Entitled "One Bold Choice Leads to Another," the multimedia push for the 2015 Toyota Camry will launch with two 30-second spots airing on NBC's "Sunday Night Football" telecast. The effort, which Toyota said is aimed at the "transcultural mainstream," will run through March 2015.

Comprised of five agencies – Toyota's agency of record, Saatchi & Saatchi Los Angeles, plus Burrell Communications, Conill, InterTrend Communications and Zenith – Total Toyota unites the automaker's multicultural marketing initiatives under one umbrella. Toyota's Camry is the nation's best-selling car and the automaker claims Toyota is the No. 1 auto brand among Hispanics, African- and Asian-Americans.

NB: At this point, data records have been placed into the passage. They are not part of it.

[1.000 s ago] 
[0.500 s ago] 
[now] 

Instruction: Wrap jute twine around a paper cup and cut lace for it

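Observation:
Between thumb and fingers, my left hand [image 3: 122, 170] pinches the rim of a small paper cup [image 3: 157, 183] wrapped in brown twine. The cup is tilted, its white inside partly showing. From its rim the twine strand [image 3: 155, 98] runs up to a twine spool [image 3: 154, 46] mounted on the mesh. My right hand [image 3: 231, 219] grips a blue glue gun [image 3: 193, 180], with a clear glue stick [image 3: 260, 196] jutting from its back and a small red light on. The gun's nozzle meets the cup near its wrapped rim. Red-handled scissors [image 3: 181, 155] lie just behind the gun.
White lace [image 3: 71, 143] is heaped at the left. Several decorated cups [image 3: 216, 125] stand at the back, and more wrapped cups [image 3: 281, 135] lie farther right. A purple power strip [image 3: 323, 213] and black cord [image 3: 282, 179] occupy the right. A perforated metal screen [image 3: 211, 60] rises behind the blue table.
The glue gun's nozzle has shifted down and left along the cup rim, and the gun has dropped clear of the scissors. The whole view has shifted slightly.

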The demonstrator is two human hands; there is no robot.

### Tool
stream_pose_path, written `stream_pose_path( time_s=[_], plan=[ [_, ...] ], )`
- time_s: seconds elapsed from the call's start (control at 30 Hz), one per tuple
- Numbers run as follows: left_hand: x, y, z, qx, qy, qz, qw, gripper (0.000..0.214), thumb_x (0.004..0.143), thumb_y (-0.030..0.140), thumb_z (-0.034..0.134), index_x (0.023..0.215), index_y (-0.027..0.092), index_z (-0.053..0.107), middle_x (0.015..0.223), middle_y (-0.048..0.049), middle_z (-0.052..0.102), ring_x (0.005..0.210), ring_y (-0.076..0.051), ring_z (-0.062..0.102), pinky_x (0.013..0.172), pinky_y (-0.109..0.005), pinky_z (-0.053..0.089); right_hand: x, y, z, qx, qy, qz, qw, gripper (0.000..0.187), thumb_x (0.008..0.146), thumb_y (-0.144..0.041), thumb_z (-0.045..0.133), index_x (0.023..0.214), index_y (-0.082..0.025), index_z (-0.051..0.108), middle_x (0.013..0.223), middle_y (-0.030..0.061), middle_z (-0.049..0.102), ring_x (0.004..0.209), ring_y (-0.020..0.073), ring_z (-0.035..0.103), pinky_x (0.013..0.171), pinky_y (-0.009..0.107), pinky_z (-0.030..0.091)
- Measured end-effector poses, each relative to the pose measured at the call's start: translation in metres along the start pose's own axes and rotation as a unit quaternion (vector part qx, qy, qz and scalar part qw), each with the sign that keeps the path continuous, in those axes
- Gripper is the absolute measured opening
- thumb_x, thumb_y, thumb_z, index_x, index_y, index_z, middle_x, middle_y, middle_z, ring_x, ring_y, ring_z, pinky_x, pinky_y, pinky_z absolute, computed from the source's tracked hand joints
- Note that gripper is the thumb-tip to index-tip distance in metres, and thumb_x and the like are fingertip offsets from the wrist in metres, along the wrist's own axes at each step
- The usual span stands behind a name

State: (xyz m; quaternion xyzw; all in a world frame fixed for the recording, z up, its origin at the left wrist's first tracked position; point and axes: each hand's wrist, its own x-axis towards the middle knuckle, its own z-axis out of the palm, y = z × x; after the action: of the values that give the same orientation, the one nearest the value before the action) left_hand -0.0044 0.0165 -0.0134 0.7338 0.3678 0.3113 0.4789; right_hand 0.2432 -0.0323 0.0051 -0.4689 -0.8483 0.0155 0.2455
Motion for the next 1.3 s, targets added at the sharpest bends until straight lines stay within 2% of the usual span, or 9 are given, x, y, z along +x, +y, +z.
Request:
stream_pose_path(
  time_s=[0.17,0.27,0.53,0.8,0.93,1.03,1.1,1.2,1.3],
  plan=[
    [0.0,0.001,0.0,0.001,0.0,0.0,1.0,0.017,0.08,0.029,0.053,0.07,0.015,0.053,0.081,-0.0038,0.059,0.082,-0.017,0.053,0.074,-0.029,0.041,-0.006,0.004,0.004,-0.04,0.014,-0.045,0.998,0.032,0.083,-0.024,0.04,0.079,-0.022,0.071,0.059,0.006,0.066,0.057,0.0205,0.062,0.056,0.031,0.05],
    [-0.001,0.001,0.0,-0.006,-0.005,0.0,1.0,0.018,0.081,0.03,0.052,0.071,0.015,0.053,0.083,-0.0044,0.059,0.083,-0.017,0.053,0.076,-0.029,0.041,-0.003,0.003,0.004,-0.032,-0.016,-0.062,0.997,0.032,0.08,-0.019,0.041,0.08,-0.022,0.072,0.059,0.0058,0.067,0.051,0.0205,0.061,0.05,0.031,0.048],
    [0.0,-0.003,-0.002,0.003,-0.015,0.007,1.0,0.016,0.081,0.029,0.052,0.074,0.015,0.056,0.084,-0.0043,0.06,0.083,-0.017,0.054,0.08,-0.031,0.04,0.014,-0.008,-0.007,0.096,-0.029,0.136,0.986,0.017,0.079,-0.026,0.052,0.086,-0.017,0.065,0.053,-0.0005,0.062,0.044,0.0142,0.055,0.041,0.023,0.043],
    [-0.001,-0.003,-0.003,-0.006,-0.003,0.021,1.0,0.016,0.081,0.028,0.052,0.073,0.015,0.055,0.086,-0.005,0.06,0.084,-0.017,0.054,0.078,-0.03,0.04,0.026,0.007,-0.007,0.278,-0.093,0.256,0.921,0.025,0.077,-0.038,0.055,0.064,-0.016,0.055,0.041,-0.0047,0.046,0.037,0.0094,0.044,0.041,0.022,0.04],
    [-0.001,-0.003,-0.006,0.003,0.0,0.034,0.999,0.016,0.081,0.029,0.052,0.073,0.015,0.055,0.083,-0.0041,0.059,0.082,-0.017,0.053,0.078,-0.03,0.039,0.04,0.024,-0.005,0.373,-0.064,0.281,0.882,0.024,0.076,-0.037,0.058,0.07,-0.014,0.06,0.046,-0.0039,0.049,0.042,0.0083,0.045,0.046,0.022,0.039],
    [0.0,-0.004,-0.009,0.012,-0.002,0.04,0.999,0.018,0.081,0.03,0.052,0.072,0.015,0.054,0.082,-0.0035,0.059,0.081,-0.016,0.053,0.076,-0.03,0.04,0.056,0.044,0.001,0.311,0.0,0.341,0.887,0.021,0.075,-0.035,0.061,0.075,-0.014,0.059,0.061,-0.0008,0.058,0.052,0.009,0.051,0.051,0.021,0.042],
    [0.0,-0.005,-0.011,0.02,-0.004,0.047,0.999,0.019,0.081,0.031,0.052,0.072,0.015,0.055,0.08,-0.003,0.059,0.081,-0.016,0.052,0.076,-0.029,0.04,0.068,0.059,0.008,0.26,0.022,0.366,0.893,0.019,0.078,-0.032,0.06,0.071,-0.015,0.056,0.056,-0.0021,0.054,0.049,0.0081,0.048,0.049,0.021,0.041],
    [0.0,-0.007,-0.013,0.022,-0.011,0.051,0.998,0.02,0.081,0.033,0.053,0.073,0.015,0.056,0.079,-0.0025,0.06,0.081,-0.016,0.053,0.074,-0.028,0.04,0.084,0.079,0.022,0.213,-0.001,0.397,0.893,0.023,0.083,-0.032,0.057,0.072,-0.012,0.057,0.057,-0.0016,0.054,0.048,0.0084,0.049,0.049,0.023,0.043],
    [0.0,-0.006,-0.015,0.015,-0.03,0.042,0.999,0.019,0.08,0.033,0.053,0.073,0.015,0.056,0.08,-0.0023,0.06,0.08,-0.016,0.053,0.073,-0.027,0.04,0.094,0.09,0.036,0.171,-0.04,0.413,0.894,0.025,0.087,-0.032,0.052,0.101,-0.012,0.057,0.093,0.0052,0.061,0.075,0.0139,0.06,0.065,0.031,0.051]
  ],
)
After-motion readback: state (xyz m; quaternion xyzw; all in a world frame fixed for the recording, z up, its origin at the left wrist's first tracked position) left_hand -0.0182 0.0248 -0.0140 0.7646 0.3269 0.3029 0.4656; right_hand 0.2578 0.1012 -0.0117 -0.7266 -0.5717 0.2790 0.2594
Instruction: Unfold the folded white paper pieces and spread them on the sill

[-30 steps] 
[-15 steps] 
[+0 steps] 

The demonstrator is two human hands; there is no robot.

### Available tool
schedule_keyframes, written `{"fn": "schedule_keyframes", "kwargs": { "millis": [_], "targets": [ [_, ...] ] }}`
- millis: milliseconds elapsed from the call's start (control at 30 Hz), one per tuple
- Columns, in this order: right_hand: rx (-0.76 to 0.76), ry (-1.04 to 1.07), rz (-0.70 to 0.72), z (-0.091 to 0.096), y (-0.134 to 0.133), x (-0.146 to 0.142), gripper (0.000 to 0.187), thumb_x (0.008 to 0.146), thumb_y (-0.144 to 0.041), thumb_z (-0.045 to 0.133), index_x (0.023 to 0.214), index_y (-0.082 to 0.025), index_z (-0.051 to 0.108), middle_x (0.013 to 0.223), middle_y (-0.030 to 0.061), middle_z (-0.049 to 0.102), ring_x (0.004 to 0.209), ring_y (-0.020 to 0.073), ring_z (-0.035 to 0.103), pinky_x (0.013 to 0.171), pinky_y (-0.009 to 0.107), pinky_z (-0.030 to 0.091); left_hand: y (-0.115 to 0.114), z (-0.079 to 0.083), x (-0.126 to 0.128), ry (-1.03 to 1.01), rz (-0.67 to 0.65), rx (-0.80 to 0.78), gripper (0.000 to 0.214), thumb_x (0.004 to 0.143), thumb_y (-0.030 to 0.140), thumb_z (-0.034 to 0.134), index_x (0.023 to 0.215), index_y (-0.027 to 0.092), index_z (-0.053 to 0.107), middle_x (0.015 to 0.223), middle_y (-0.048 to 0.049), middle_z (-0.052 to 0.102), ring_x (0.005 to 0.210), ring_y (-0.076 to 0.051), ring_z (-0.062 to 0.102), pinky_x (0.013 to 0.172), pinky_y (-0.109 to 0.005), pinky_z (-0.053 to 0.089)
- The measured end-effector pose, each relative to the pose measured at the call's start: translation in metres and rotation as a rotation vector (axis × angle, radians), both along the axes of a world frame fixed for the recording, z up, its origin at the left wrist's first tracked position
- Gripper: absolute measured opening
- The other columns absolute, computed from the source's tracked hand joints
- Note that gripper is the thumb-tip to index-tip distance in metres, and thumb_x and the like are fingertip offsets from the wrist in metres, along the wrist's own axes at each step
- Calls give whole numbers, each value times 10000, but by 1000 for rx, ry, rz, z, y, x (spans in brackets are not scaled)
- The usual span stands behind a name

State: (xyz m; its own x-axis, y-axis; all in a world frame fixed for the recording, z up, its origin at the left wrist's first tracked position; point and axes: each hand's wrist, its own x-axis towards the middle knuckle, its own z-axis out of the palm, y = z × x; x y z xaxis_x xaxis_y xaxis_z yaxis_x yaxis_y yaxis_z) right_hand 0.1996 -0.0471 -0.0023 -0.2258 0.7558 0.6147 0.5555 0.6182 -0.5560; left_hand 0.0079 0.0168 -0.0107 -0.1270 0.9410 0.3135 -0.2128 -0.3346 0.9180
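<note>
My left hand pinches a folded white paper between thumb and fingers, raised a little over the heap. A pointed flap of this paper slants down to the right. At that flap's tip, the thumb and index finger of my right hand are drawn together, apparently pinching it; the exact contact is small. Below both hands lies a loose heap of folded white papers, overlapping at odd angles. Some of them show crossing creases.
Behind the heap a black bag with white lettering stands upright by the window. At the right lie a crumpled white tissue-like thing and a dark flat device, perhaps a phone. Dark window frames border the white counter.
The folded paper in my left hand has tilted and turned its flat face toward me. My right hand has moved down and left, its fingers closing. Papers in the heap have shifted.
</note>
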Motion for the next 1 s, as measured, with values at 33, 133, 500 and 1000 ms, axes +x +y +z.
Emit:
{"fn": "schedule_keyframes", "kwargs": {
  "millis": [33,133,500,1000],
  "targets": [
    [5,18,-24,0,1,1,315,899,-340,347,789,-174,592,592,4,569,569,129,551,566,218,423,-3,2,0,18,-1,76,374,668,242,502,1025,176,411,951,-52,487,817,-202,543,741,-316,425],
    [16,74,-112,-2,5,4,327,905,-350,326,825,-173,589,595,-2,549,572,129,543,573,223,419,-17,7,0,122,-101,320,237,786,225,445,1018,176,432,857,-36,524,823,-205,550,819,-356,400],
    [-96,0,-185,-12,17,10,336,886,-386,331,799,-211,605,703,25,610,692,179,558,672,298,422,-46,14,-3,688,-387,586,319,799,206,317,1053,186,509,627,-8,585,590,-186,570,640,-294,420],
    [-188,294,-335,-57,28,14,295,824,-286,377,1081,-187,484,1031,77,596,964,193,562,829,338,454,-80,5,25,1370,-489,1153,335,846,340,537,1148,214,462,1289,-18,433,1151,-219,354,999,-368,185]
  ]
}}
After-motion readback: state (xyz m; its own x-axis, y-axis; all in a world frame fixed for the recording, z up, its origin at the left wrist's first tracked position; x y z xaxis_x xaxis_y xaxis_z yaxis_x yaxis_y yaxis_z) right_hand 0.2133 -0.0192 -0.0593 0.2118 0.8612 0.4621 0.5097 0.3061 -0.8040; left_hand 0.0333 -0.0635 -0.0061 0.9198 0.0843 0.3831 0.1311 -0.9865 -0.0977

A total of six spots will air over the course of the campaign, which also features print and radio elements, as well as some interactive and experiential programs designed to present the car to audiences that are much smaller and more specific than the mass viewership tuning in for Sunday night's game.

One includes sponsorship of the DramaFever Awards. DramaFever is a video-streaming site that specializes in international TV, including South Korean teenage dramas and Spanish-language telenovelas. In addition to sponsorship of the Awards themselves, Camry will sponsor a branded "Bold and Beautiful" award. Another planned facet of the campaign is a social media-oriented push in which a chef will visit restaurants and share recipes while getting fans to share their own.

Prior campaigns have centered on defying people's expectations of Camry, which some see as a stable, but slightly bland and unexciting car. In 2013, Saatchi & Saatchi Los Angeles created a kind of stunt course at a Six Flags location then drove visitors through them at high speeds in the Camry.

The Camry has been the top-selling car in the U.S. for more than a decade, and its sales continue to tick up. Toyota sold 334,978 Camrys through the first nine months of the year, an increase of 5% from the previous year, according to the Automotive News Data Center.